Falling gold price sparks market rout
As much as $15 billion was wiped off the local market, with goldminers the worst hit after the price of the precious metal continued to fall, while softer than expected Chinese economic growth spooked investors.
Australian investors retreated from gold and other resources stocks amid concerns the tide was turning against the sector.
The slump follows a selloff in gold that started in the US last week and pushed it to $US1453.93 an ounce on Monday, the first time in 20 months that it has been below $US1500.
The S&P/ASX 200 Index lost 45.6 points, 0.9 per cent, to finish at 4967.9, after earlier dipping to 4933.3, the biggest one-day loss for the benchmark since March 18.
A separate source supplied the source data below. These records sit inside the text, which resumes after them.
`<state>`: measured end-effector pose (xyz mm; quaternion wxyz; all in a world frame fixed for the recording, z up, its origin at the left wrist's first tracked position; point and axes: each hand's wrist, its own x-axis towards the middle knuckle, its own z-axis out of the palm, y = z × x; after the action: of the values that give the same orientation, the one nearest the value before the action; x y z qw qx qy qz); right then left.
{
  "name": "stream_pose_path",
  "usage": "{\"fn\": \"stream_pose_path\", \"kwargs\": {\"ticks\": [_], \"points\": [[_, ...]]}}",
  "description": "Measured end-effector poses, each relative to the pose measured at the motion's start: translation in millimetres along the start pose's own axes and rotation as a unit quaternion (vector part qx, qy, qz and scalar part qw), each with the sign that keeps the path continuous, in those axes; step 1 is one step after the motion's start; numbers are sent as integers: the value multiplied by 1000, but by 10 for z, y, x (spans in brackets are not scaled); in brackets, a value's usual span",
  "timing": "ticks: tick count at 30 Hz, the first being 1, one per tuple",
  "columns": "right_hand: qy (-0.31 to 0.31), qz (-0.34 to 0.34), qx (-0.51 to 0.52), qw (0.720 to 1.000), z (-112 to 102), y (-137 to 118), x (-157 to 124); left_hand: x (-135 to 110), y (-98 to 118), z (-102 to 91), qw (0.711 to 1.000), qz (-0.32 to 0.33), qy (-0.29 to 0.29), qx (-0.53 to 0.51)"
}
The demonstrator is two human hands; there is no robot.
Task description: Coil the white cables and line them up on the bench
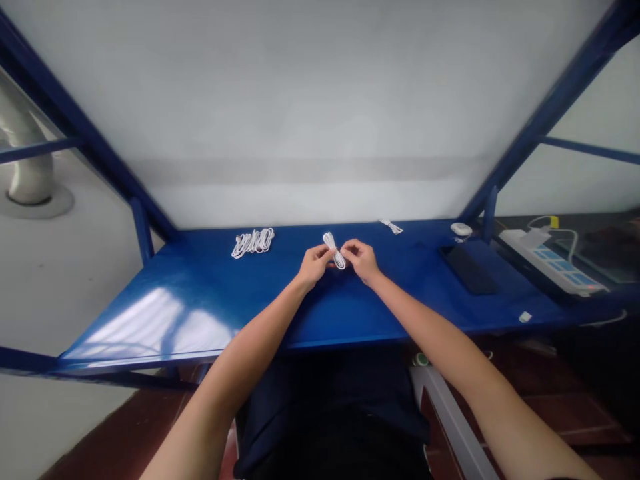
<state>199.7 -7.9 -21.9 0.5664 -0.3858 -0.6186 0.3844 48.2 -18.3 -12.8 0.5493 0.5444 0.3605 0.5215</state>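
A coiled white cable [329,240] is held just above the blue table, folded into a long bundle and pinched in at its middle. My left hand [316,261] grips the bundle's middle from the left between thumb and fingers. From the right, my right hand [362,260] pinches at the same narrow waist, fingertips closed against the cable. Whether a tie is wound round it there is too small to tell. Several more coiled white cables [253,243] lie in a row on the table to the left.
Thin white strips [391,227] lie at the back of the blue table [270,300]. To the right are a white earbud case [461,229], a dark phone [469,270], a small white piece [525,317] and a power strip [555,263]. Blue frame posts flank the table.
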Motion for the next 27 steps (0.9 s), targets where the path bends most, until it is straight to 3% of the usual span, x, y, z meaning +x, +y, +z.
{"fn": "stream_pose_path", "kwargs": {"ticks": [3, 7, 10, 12, 15, 20, 23, 27], "points": [[-34, 29, 39, 998, -42, 9, 21, 4, 12, -64, 998, 5, -49, 30], [-83, 3, 20, 996, -127, -6, 38, 9, 47, -162, 987, 35, -108, 113], [-116, -16, -5, 993, -173, -24, 46, 16, 54, -195, 976, 48, -118, 174], [-124, -25, -19, 992, -179, -39, 45, 18, 37, -175, 981, 22, -107, 158], [-118, -25, -40, 992, -159, -64, 30, 3, 12, -97, 994, -49, -87, 43], [-85, -26, -74, 993, -130, -98, 3, -54, 67, -4, 986, -115, -80, -94], [-61, -51, -101, 992, -133, -105, 1, -62, 105, -21, 982, -141, -87, -88], [-28, -105, -147, 983, -140, -86, 3, -35, 97, -70, 986, -135, -92, 23]]}}
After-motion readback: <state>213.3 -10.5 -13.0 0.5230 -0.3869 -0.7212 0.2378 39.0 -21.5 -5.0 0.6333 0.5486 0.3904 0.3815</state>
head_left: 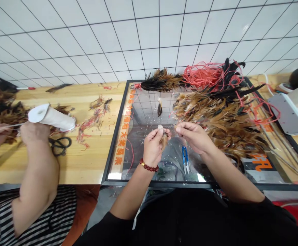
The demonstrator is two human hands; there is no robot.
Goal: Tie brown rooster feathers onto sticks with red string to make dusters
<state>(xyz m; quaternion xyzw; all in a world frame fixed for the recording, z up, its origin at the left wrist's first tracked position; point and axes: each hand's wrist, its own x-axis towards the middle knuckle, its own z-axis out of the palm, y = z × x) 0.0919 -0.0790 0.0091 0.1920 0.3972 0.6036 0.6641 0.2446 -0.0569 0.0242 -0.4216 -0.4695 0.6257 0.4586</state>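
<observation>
Feather bunch (164, 143), head view: small, brown, pale quill ends up; held over the left half of the glass panel (125, 99), between rear and front edges. No tie visible on it.
Left hand (152, 146): thumb and fingers clamped on the bunch.
Right hand (194, 137): thumb and forefinger together at the tips, just beside the feather pile; cannot tell whether a feather is between them.
Tied bundle (161, 81): near the rear left corner, red string round its quill end; judged done.
Feather pile (223, 128): large, loose, across the right half; judged still to be worked, so much appears left.
Red string (202, 77): tangled along the rear edge, right of the bundle.
Single feather (159, 108): apart, toward the rear edge.
Blue snips (185, 159): lying near the front edge, untouched.
</observation>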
Global miners, hit by weaker commodities prices, extended their losses after the downbeat China data. Top miners BHP Billiton and Rio Tinto dropped 3.1 per cent and 3.2 per cent respectively.
Gold miners were also sold off, with Newcrest Mining tumbling 8.2 per cent and Regis Resources 12 per cent while Kingsgate Consolidated slid 15.2 per cent.
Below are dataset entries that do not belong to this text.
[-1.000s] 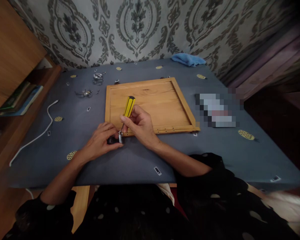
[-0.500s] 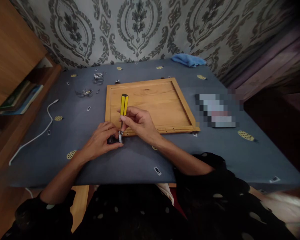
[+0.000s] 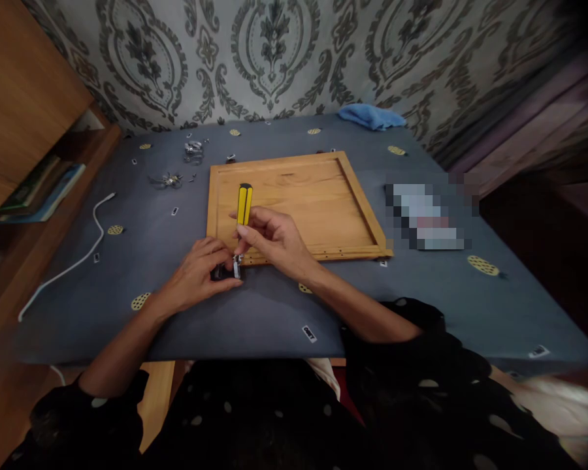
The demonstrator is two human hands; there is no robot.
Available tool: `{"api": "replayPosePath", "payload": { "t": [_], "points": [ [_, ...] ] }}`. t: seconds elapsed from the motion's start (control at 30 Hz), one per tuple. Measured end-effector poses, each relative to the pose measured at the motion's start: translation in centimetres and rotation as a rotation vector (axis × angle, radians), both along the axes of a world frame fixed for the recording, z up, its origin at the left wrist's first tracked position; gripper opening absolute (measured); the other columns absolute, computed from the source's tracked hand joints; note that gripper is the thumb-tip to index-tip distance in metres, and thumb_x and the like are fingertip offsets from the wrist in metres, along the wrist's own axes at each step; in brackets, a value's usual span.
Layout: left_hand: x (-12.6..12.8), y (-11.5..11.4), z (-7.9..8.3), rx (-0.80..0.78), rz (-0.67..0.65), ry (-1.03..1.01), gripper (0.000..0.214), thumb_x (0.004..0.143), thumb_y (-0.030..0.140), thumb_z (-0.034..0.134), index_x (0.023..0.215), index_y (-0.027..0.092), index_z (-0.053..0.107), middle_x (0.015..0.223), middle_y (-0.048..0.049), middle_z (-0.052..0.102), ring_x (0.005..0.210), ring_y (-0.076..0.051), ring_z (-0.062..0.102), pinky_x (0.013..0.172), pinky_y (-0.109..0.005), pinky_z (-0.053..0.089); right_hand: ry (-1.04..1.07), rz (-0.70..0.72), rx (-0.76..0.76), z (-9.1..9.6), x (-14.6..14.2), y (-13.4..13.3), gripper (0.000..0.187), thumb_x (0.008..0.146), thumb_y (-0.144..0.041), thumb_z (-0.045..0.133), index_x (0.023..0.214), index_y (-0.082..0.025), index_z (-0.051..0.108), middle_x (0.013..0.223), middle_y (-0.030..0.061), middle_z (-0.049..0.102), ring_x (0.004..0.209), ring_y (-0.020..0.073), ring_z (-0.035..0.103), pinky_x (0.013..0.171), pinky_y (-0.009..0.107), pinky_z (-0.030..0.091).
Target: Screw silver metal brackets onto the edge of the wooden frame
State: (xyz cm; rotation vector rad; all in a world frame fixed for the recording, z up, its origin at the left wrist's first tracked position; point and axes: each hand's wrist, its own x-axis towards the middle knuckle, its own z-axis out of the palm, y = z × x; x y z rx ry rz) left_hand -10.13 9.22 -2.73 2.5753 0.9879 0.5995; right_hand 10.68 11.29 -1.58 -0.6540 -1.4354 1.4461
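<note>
A screwdriver with a yellow and black handle (image 3: 244, 205) stands nearly upright in my right hand (image 3: 277, 241), pinched between thumb and fingers. Its shaft is mostly hidden behind my fingers, and the tip points down at a small silver, hinge-like metal fitting (image 3: 236, 266). That fitting lies at the near left corner of the framed wooden panel (image 3: 294, 202). My left hand (image 3: 200, 271) is closed around the fitting from the left, thumb below and fingers above. Whether the tip sits in a screw cannot be made out.
Two small heaps of metal parts (image 3: 169, 181) lie at the back left. A white cable (image 3: 100, 228) runs along the left side. Right of the panel is a blurred-out flat item (image 3: 426, 215); a blue cloth (image 3: 371, 117) rests at the back. A wooden cabinet (image 3: 24, 98) borders the left.
Both hands stay almost in place. The screwdriver handle appears slightly turned in my right fingers; the whole view has shifted a little.
</note>
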Motion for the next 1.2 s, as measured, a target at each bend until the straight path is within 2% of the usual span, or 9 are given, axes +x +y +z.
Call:
{"api": "replayPosePath", "payload": {
  "t": [0.23, 0.5, 0.7, 1.0, 1.2],
  "points": [
    [-0.1, 0.0, -0.3, 0.022, -0.006, -0.02, 0.041, 0.098, 0.058, 0.056, 0.09, 0.019, 0.062, 0.099, -0.0061, 0.067, 0.096, -0.024, 0.062, 0.086, -0.039, 0.047, 0.036, 0.033, 0.004, 0.3, -0.2, -0.4, 0.044, 0.079, -0.056, 0.079, 0.08, -0.021, 0.053, 0.066, -0.0049, 0.064, 0.06, 0.0114, 0.068, 0.059, 0.025, 0.054],
    [-0.1, 0.0, -0.4, 0.024, -0.008, -0.033, 0.044, 0.098, 0.061, 0.054, 0.088, 0.02, 0.061, 0.097, -0.0057, 0.067, 0.095, -0.024, 0.062, 0.084, -0.039, 0.046, 0.086, -0.096, -0.002, -0.4, -0.8, -0.7, 0.046, 0.077, -0.052, 0.082, 0.078, -0.022, 0.047, 0.066, -0.0073, 0.06, 0.056, 0.0103, 0.066, 0.055, 0.025, 0.052],
    [0.0, -0.1, -0.1, -0.018, 0.01, 0.008, 0.041, 0.097, 0.059, 0.057, 0.086, 0.02, 0.061, 0.093, -0.0043, 0.065, 0.092, -0.022, 0.06, 0.083, -0.038, 0.045, 0.094, -0.181, 0.002, -0.4, -0.9, -0.5, 0.048, 0.077, -0.057, 0.08, 0.078, -0.023, 0.046, 0.07, -0.0078, 0.058, 0.054, 0.0078, 0.061, 0.054, 0.025, 0.05],
    [0.0, 0.0, 0.1, -0.048, 0.011, 0.023, 0.036, 0.096, 0.055, 0.062, 0.087, 0.02, 0.062, 0.096, -0.0045, 0.066, 0.094, -0.023, 0.06, 0.085, -0.038, 0.046, 0.038, -0.149, -0.003, -0.7, -0.9, -0.5, 0.047, 0.08, -0.057, 0.078, 0.079, -0.024, 0.043, 0.068, -0.0078, 0.055, 0.056, 0.009, 0.061, 0.055, 0.027, 0.05],
    [0.0, -0.1, 0.1, -0.028, 0.007, 0.006, 0.035, 0.097, 0.053, 0.061, 0.088, 0.019, 0.061, 0.096, -0.0049, 0.065, 0.094, -0.023, 0.06, 0.084, -0.038, 0.045, 0.089, -0.13, -0.005, -0.7, -1.0, -0.6, 0.047, 0.079, -0.052, 0.08, 0.077, -0.024, 0.043, 0.069, -0.0077, 0.056, 0.054, 0.0084, 0.061, 0.055, 0.026, 0.05]
  ]
}}
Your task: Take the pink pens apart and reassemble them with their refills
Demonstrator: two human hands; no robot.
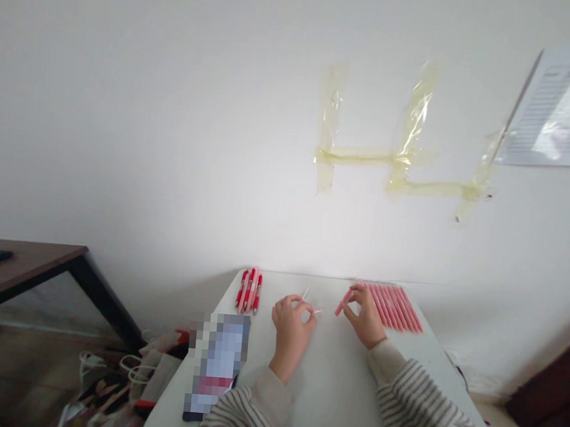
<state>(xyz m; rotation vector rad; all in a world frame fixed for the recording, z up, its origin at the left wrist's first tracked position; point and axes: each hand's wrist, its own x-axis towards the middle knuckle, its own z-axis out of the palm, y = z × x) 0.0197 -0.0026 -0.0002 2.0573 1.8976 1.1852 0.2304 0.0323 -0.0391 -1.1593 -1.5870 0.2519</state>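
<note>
Above the white table [334,401], my left hand [292,326] is closed in a pinch. Two slim pale pieces show at its fingers: a thin white stick [305,293] pointing up and away, and a short pinkish-white tip [318,311] pointing right. They look like pen parts, but the fingers hide most of them. My right hand [366,317] grips a short pink pen barrel [341,305], tilted, between thumb and fingers. Right beside that hand lies a row of several pink pen barrels [393,307], side by side. The two hands are apart.
Several red and pink pens [249,291] lie together at the table's back left. A phone-like device [221,360], blurred out, rests near the left edge. The wall [173,132] stands directly behind the table. A brown desk [24,265] and cluttered bags [124,378] are at left.
</note>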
Thomas Averill, at Rochford Capital, said gold could recover after the US and other countries confronted Japan over monetary easing at the G20 meeting this week. The Bank of Japan's loose monetary policies have been pushing down the yen and, as a result, gold.
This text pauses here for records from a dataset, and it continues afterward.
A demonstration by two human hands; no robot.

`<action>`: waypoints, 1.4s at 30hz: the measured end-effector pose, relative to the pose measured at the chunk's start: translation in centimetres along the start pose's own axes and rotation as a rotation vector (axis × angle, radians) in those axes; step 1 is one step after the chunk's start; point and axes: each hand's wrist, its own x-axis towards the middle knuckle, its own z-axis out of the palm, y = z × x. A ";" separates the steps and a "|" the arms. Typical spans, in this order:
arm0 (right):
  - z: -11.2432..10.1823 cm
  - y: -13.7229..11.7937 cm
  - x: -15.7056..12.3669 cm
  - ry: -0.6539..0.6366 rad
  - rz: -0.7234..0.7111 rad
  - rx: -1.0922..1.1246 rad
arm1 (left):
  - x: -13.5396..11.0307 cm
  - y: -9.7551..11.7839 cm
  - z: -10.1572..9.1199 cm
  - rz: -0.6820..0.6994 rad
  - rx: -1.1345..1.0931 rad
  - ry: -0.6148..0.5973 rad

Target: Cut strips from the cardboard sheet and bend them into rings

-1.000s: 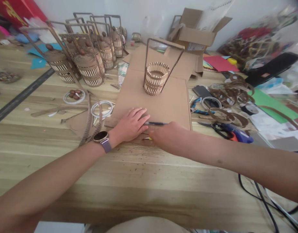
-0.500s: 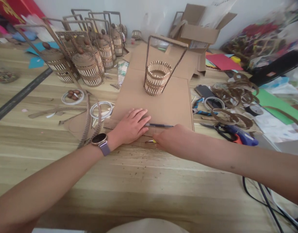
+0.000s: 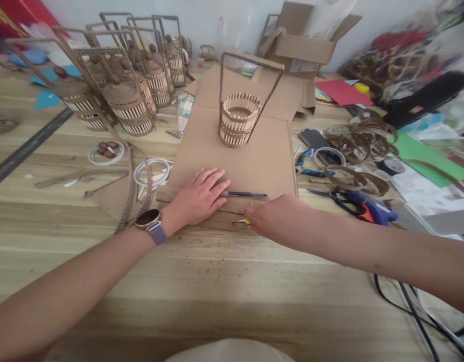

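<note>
My left hand [image 3: 202, 198], a watch on its wrist, lies flat with fingers spread on a brown cardboard sheet [image 3: 269, 151], near its front edge. Just beyond its fingertips a dark pen [image 3: 247, 194] rests across the cardboard. To the right, my right hand [image 3: 272, 216] is closed around a yellow utility knife [image 3: 247, 220], most of it hidden in the fist. Its thin tip points left over the cardboard's front strip. Farther back on the sheet stands a small woven basket [image 3: 239, 120] with a tall square handle and no lid.
Several lidded baskets [image 3: 128, 108] stand at the back left. White tape rolls [image 3: 152, 172] and brown strips lie left of the cardboard. On the right are blue-handled pliers [image 3: 303, 166], scissors [image 3: 330, 196], a blue glue gun [image 3: 375, 207] and coiled brown strips [image 3: 364, 136]. Cables hang lower right.
The whole view has shifted slightly, so things sit a little farther left. My right hand with the knife has moved slightly right, away from my left hand, which stays flat on the cardboard.
</note>
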 end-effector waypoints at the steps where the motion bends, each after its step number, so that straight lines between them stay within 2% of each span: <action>1: 0.2 0.1 0.0 0.010 0.004 0.005 | 0.0 0.0 0.0 -0.002 -0.003 -0.001; 4: 0.4 0.3 0.0 0.021 0.018 0.026 | 0.0 0.0 0.0 -0.009 -0.016 -0.005; 12: -0.8 0.8 -1.1 -0.056 0.041 0.036 | 0.0 0.0 -0.1 -0.014 -0.009 -0.012; 19: 0.3 1.4 -2.1 -0.049 0.037 0.057 | 0.1 0.0 -0.3 -0.012 -0.023 -0.022; 24: 0.3 1.8 -2.9 -0.084 0.043 0.072 | 0.0 -0.1 -0.1 -0.004 -0.016 -0.013; 32: 0.8 1.9 -3.5 -0.061 0.048 0.064 | -0.1 -0.4 0.6 -0.006 -0.052 0.006; 42: 0.1 2.1 -3.9 -0.094 0.062 0.117 | -0.1 -0.5 0.7 -0.007 -0.074 0.019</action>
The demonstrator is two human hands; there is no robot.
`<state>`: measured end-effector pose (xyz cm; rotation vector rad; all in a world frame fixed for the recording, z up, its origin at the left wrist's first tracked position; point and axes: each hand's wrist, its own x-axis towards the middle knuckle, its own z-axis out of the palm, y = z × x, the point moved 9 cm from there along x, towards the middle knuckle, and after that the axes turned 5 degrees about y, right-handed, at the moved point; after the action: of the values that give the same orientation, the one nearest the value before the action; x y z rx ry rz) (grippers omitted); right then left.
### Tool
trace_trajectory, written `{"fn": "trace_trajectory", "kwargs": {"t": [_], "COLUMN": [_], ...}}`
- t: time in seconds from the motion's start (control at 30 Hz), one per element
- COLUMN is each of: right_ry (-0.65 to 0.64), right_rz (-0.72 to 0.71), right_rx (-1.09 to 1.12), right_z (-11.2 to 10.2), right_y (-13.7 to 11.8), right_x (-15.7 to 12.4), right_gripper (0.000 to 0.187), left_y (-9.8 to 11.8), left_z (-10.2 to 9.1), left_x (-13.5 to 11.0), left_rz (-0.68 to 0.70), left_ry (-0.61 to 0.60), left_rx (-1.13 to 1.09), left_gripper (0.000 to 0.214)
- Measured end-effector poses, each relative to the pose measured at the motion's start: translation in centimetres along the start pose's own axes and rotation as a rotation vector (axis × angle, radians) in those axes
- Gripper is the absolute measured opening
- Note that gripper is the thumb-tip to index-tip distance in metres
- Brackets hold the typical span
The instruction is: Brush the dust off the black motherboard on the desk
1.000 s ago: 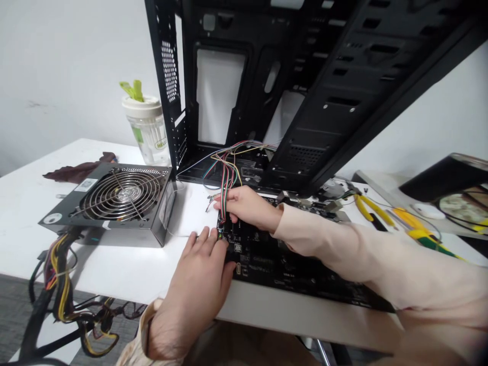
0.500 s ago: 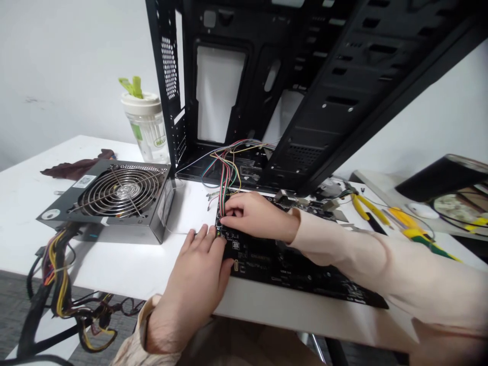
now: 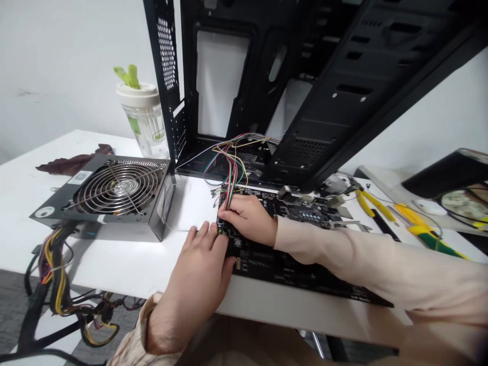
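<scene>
Black motherboard (image 3: 290, 254) lying flat on the white desk (image 3: 95, 259), just behind the desk's front edge and before an open black PC case (image 3: 244, 76). Thin multicoloured wires (image 3: 232, 173) run from the case down to the board's left edge. Right hand (image 3: 247, 218) has its grip closed on the wires at the board; left hand (image 3: 198, 274), fingers slightly spread, rests against the same edge, its hold unclear. Finned power supply (image 3: 114, 195) lies at left

ATX on motherboard (image 3: 290, 208), partly legible MELL on cup (image 3: 145, 122)
</scene>
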<state>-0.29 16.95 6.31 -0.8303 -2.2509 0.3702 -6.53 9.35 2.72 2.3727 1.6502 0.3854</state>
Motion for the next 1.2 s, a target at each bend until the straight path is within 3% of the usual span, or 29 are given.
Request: {"fn": "trace_trajectory", "kwargs": {"t": [0.3, 0.77, 1.03, 1.2], "right_ry": [-0.019, -0.024, -0.062, -0.154], "right_rz": [-0.095, -0.093, -0.012, -0.021], "right_rx": [-0.127, -0.174, -0.220, -0.247], "right_z": [0.3, 0.4, 0.5, 0.4], "right_y": [-0.8, -0.9, -0.7, -0.8], "right_x": [-0.5, -0.6, 0.1, 1.0], "right_gripper": [0.020, 0.019, 0.020, 0.012], "left_y": [0.0, 0.1, 0.1, 0.3], "left_z": [-0.1, -0.2, -0.2, -0.2], "left_x": [0.0, 0.0, -0.3, -0.4], "left_rz": [0.003, 0.007, 0.010, 0.024], "left_ry": [0.002, 0.021, 0.049, 0.061], "left_rx": [-0.021, -0.042, -0.040, -0.033], "left_gripper": [0.025, 0.023, 0.027, 0.028]}}
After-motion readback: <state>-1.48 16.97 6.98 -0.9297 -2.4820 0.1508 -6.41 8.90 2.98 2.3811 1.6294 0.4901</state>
"I think you'll see the Japanese reassure world leaders that their new monetary policy is not designed to deliberately weaken the yen," he said.
"I would say that gold shouldn't lose much more ... after this week, we are predicting a resumption of the yen trade, which supports the gold price."
The sharemarket was also rattled by weaker Chinese GDP data that showed the world's second largest economy slowing.
Chinese government data showed the economy grew by 7.7 per cent in the first quarter, down from 7.9 per cent in the previous quarter. It triggered an immediate reaction in the Australian dollar, which fell more than half a cent to US104.50¢.
"The figures were a genuine surprise," ANZ currency strategist Andrew Salter said.
"It showed that most of the weakness in [China's] GDP came from investment, which is obviously the sector that Australia services most closely," he said.
ANZ commodity strategists said the release of weaker-than-expected US retail sales had helped spark Friday's sell-off in gold. "Sentiment was already fragile from news earlier in the week with the Cyprus central bank to sell more than half of its gold holding," they said.
US investment bank Goldman Sachs put a "sell" on the metal last week, sparking a global sell-off.
Gold has dropped 14 per cent so far this year, after more than a decade of gains, as data showed that the US recovery was gaining traction, prompting increased speculation that the central bank will rein in its stimulus program.
Holdings in exchange-traded products fell at a record pace in the first quarter, and have fallen for the past nine weeks.
"The demise of gold is still at an early stage," Georgette Boele, a commodities strategist at ABN Amro Group, said.
"Other assets will become increasingly more attractive as the growth outlook improves."
Gold has ceased to be the haven for investors after it fell when the euro was close to collapse last year, billionaire investor George Soros said in an interview with the South China Morning Post last week. Mr Soros cut his stake in the SPDR gold fund, an exchange-traded fund, by 55 per cent in the December quarter.
Telstra was four cents higher at $4.65 and major banks finished broadly firmer. The country's biggest lender, Commonwealth Bank of Australia, added 0.7 per cent and National Australia Bank gained 0.5 per cent.
Huw McKay, a senior international economist at Westpac, said the Chinese data had pushed the Australian dollar down by adding to weak global sentiment and the gold price decline.
Shares in Tokyo fell 1.6 per cent as the yen rebounded while stocks in Hong Kong were off as much as 1.2 per cent.